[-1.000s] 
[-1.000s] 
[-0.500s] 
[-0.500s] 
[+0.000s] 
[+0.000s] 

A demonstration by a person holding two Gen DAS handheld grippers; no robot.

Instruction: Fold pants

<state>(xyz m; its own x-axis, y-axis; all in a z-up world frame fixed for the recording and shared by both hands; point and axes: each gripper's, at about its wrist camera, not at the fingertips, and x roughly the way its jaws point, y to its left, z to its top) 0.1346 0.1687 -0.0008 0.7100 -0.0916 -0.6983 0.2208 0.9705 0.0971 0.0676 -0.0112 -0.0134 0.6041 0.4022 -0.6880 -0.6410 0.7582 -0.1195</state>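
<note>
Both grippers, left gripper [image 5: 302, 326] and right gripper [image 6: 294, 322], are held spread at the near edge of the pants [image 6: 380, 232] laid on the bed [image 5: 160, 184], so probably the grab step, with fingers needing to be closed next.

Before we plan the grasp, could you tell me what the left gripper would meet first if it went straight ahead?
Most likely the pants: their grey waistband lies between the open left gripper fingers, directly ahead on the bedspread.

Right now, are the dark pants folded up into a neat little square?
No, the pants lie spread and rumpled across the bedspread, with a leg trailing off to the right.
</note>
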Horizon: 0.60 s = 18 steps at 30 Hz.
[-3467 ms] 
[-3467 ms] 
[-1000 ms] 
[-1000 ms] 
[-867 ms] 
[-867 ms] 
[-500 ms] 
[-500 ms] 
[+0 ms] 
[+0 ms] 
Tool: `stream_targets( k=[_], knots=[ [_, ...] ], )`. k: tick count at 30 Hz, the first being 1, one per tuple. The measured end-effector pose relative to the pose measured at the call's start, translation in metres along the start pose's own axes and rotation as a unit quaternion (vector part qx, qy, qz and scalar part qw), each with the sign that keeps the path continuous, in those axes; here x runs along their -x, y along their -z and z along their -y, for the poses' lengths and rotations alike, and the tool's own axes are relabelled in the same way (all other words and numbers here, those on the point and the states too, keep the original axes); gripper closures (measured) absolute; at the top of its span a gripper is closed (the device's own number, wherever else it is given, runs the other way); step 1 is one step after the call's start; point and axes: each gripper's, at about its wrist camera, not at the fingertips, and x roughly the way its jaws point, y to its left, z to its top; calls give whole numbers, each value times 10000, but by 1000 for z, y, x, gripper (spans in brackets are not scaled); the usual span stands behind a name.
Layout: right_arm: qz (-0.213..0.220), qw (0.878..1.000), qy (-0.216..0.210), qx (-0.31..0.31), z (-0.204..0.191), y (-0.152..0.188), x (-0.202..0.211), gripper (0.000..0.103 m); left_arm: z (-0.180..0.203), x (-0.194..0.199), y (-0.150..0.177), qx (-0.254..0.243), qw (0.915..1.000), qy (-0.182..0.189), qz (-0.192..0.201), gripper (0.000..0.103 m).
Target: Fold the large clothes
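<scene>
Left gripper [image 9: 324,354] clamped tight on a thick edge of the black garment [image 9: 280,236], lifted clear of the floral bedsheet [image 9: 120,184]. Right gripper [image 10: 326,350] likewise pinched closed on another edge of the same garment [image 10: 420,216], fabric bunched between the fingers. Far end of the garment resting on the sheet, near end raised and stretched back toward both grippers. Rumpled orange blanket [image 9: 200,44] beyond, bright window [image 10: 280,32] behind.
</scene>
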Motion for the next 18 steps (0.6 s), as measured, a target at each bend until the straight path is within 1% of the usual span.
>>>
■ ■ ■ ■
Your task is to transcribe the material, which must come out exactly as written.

[-1.000s] 
[-1.000s] 
[-0.500s] 
[-0.500s] 
[+0.000s] 
[+0.000s] 

A demonstration by a person holding two Gen DAS handheld grippers; no robot.

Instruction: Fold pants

<state>(xyz m; its own x-axis, y-axis; all in a z-up world frame fixed for the recording and shared by both hands; point and axes: each gripper's, at about its wrist camera, not at the fingertips, and x roughly the way its jaws point, y to its left, z to its top) 0.1346 0.1687 -0.0008 0.7100 -0.0916 -0.6983 0.2208 0.9705 0.0971 0.0676 -0.0112 -0.0134 0.6041 0.4022 -0.6880 -0.6410 0.7582 -0.1195</state>
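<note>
Both grippers, left gripper [image 5: 302, 326] and right gripper [image 6: 294, 322], are held spread at the near edge of the pants [image 6: 380, 232] laid on the bed [image 5: 160, 184], so probably the grab step, with fingers needing to be closed next.

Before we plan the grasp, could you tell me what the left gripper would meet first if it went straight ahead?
Most likely the pants: their grey waistband lies between the open left gripper fingers, directly ahead on the bedspread.

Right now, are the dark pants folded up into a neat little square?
No, the pants lie spread and rumpled across the bedspread, with a leg trailing off to the right.
</note>
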Horizon: 0.60 s = 18 steps at 30 Hz.
[-3467 ms] 
[-3467 ms] 
[-1000 ms] 
[-1000 ms] 
[-867 ms] 
[-867 ms] 
[-500 ms] 
[-500 ms] 
[+0 ms] 
[+0 ms] 
Tool: `stream_targets( k=[_], knots=[ [_, ...] ], )`. k: tick count at 30 Hz, the first being 1, one per tuple. The measured end-effector pose relative to the pose measured at the call's start, translation in metres along the start pose's own axes and rotation as a unit quaternion (vector part qx, qy, qz and scalar part qw), each with the sign that keeps the path continuous, in those axes; here x runs along their -x, y along their -z and z along their -y, for the poses' lengths and rotations alike, and the tool's own axes are relabelled in the same way (all other words and numbers here, those on the point and the states too, keep the original axes); gripper closures (measured) absolute; at the top of its span a gripper is closed (the device's own number, wherever else it is given, runs the other way); step 1 is one step after the call's start; point and axes: each gripper's, at about its wrist camera, not at the fingertips, and x roughly the way its jaws point, y to its left, z to its top; calls give whole numbers, each value times 10000, but by 1000 for z, y, x, gripper (spans in brackets are not scaled); the usual span stands behind a name.
Layout: right_arm: qz (-0.213..0.220), qw (0.878..1.000), qy (-0.216..0.210), qx (-0.31..0.31), z (-0.204..0.191), y (-0.152..0.188), x (-0.202..0.211), gripper (0.000..0.103 m); left_arm: z (-0.180..0.203), x (-0.194..0.199), y (-0.150..0.177), qx (-0.254..0.243), qw (0.915..1.000), qy (-0.182..0.189), qz (-0.192..0.201), gripper (0.000..0.103 m).
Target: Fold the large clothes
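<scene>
Left gripper [image 9: 324,354] clamped tight on a thick edge of the black garment [image 9: 280,236], lifted clear of the floral bedsheet [image 9: 120,184]. Right gripper [image 10: 326,350] likewise pinched closed on another edge of the same garment [image 10: 420,216], fabric bunched between the fingers. Far end of the garment resting on the sheet, near end raised and stretched back toward both grippers. Rumpled orange blanket [image 9: 200,44] beyond, bright window [image 10: 280,32] behind.
</scene>
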Motion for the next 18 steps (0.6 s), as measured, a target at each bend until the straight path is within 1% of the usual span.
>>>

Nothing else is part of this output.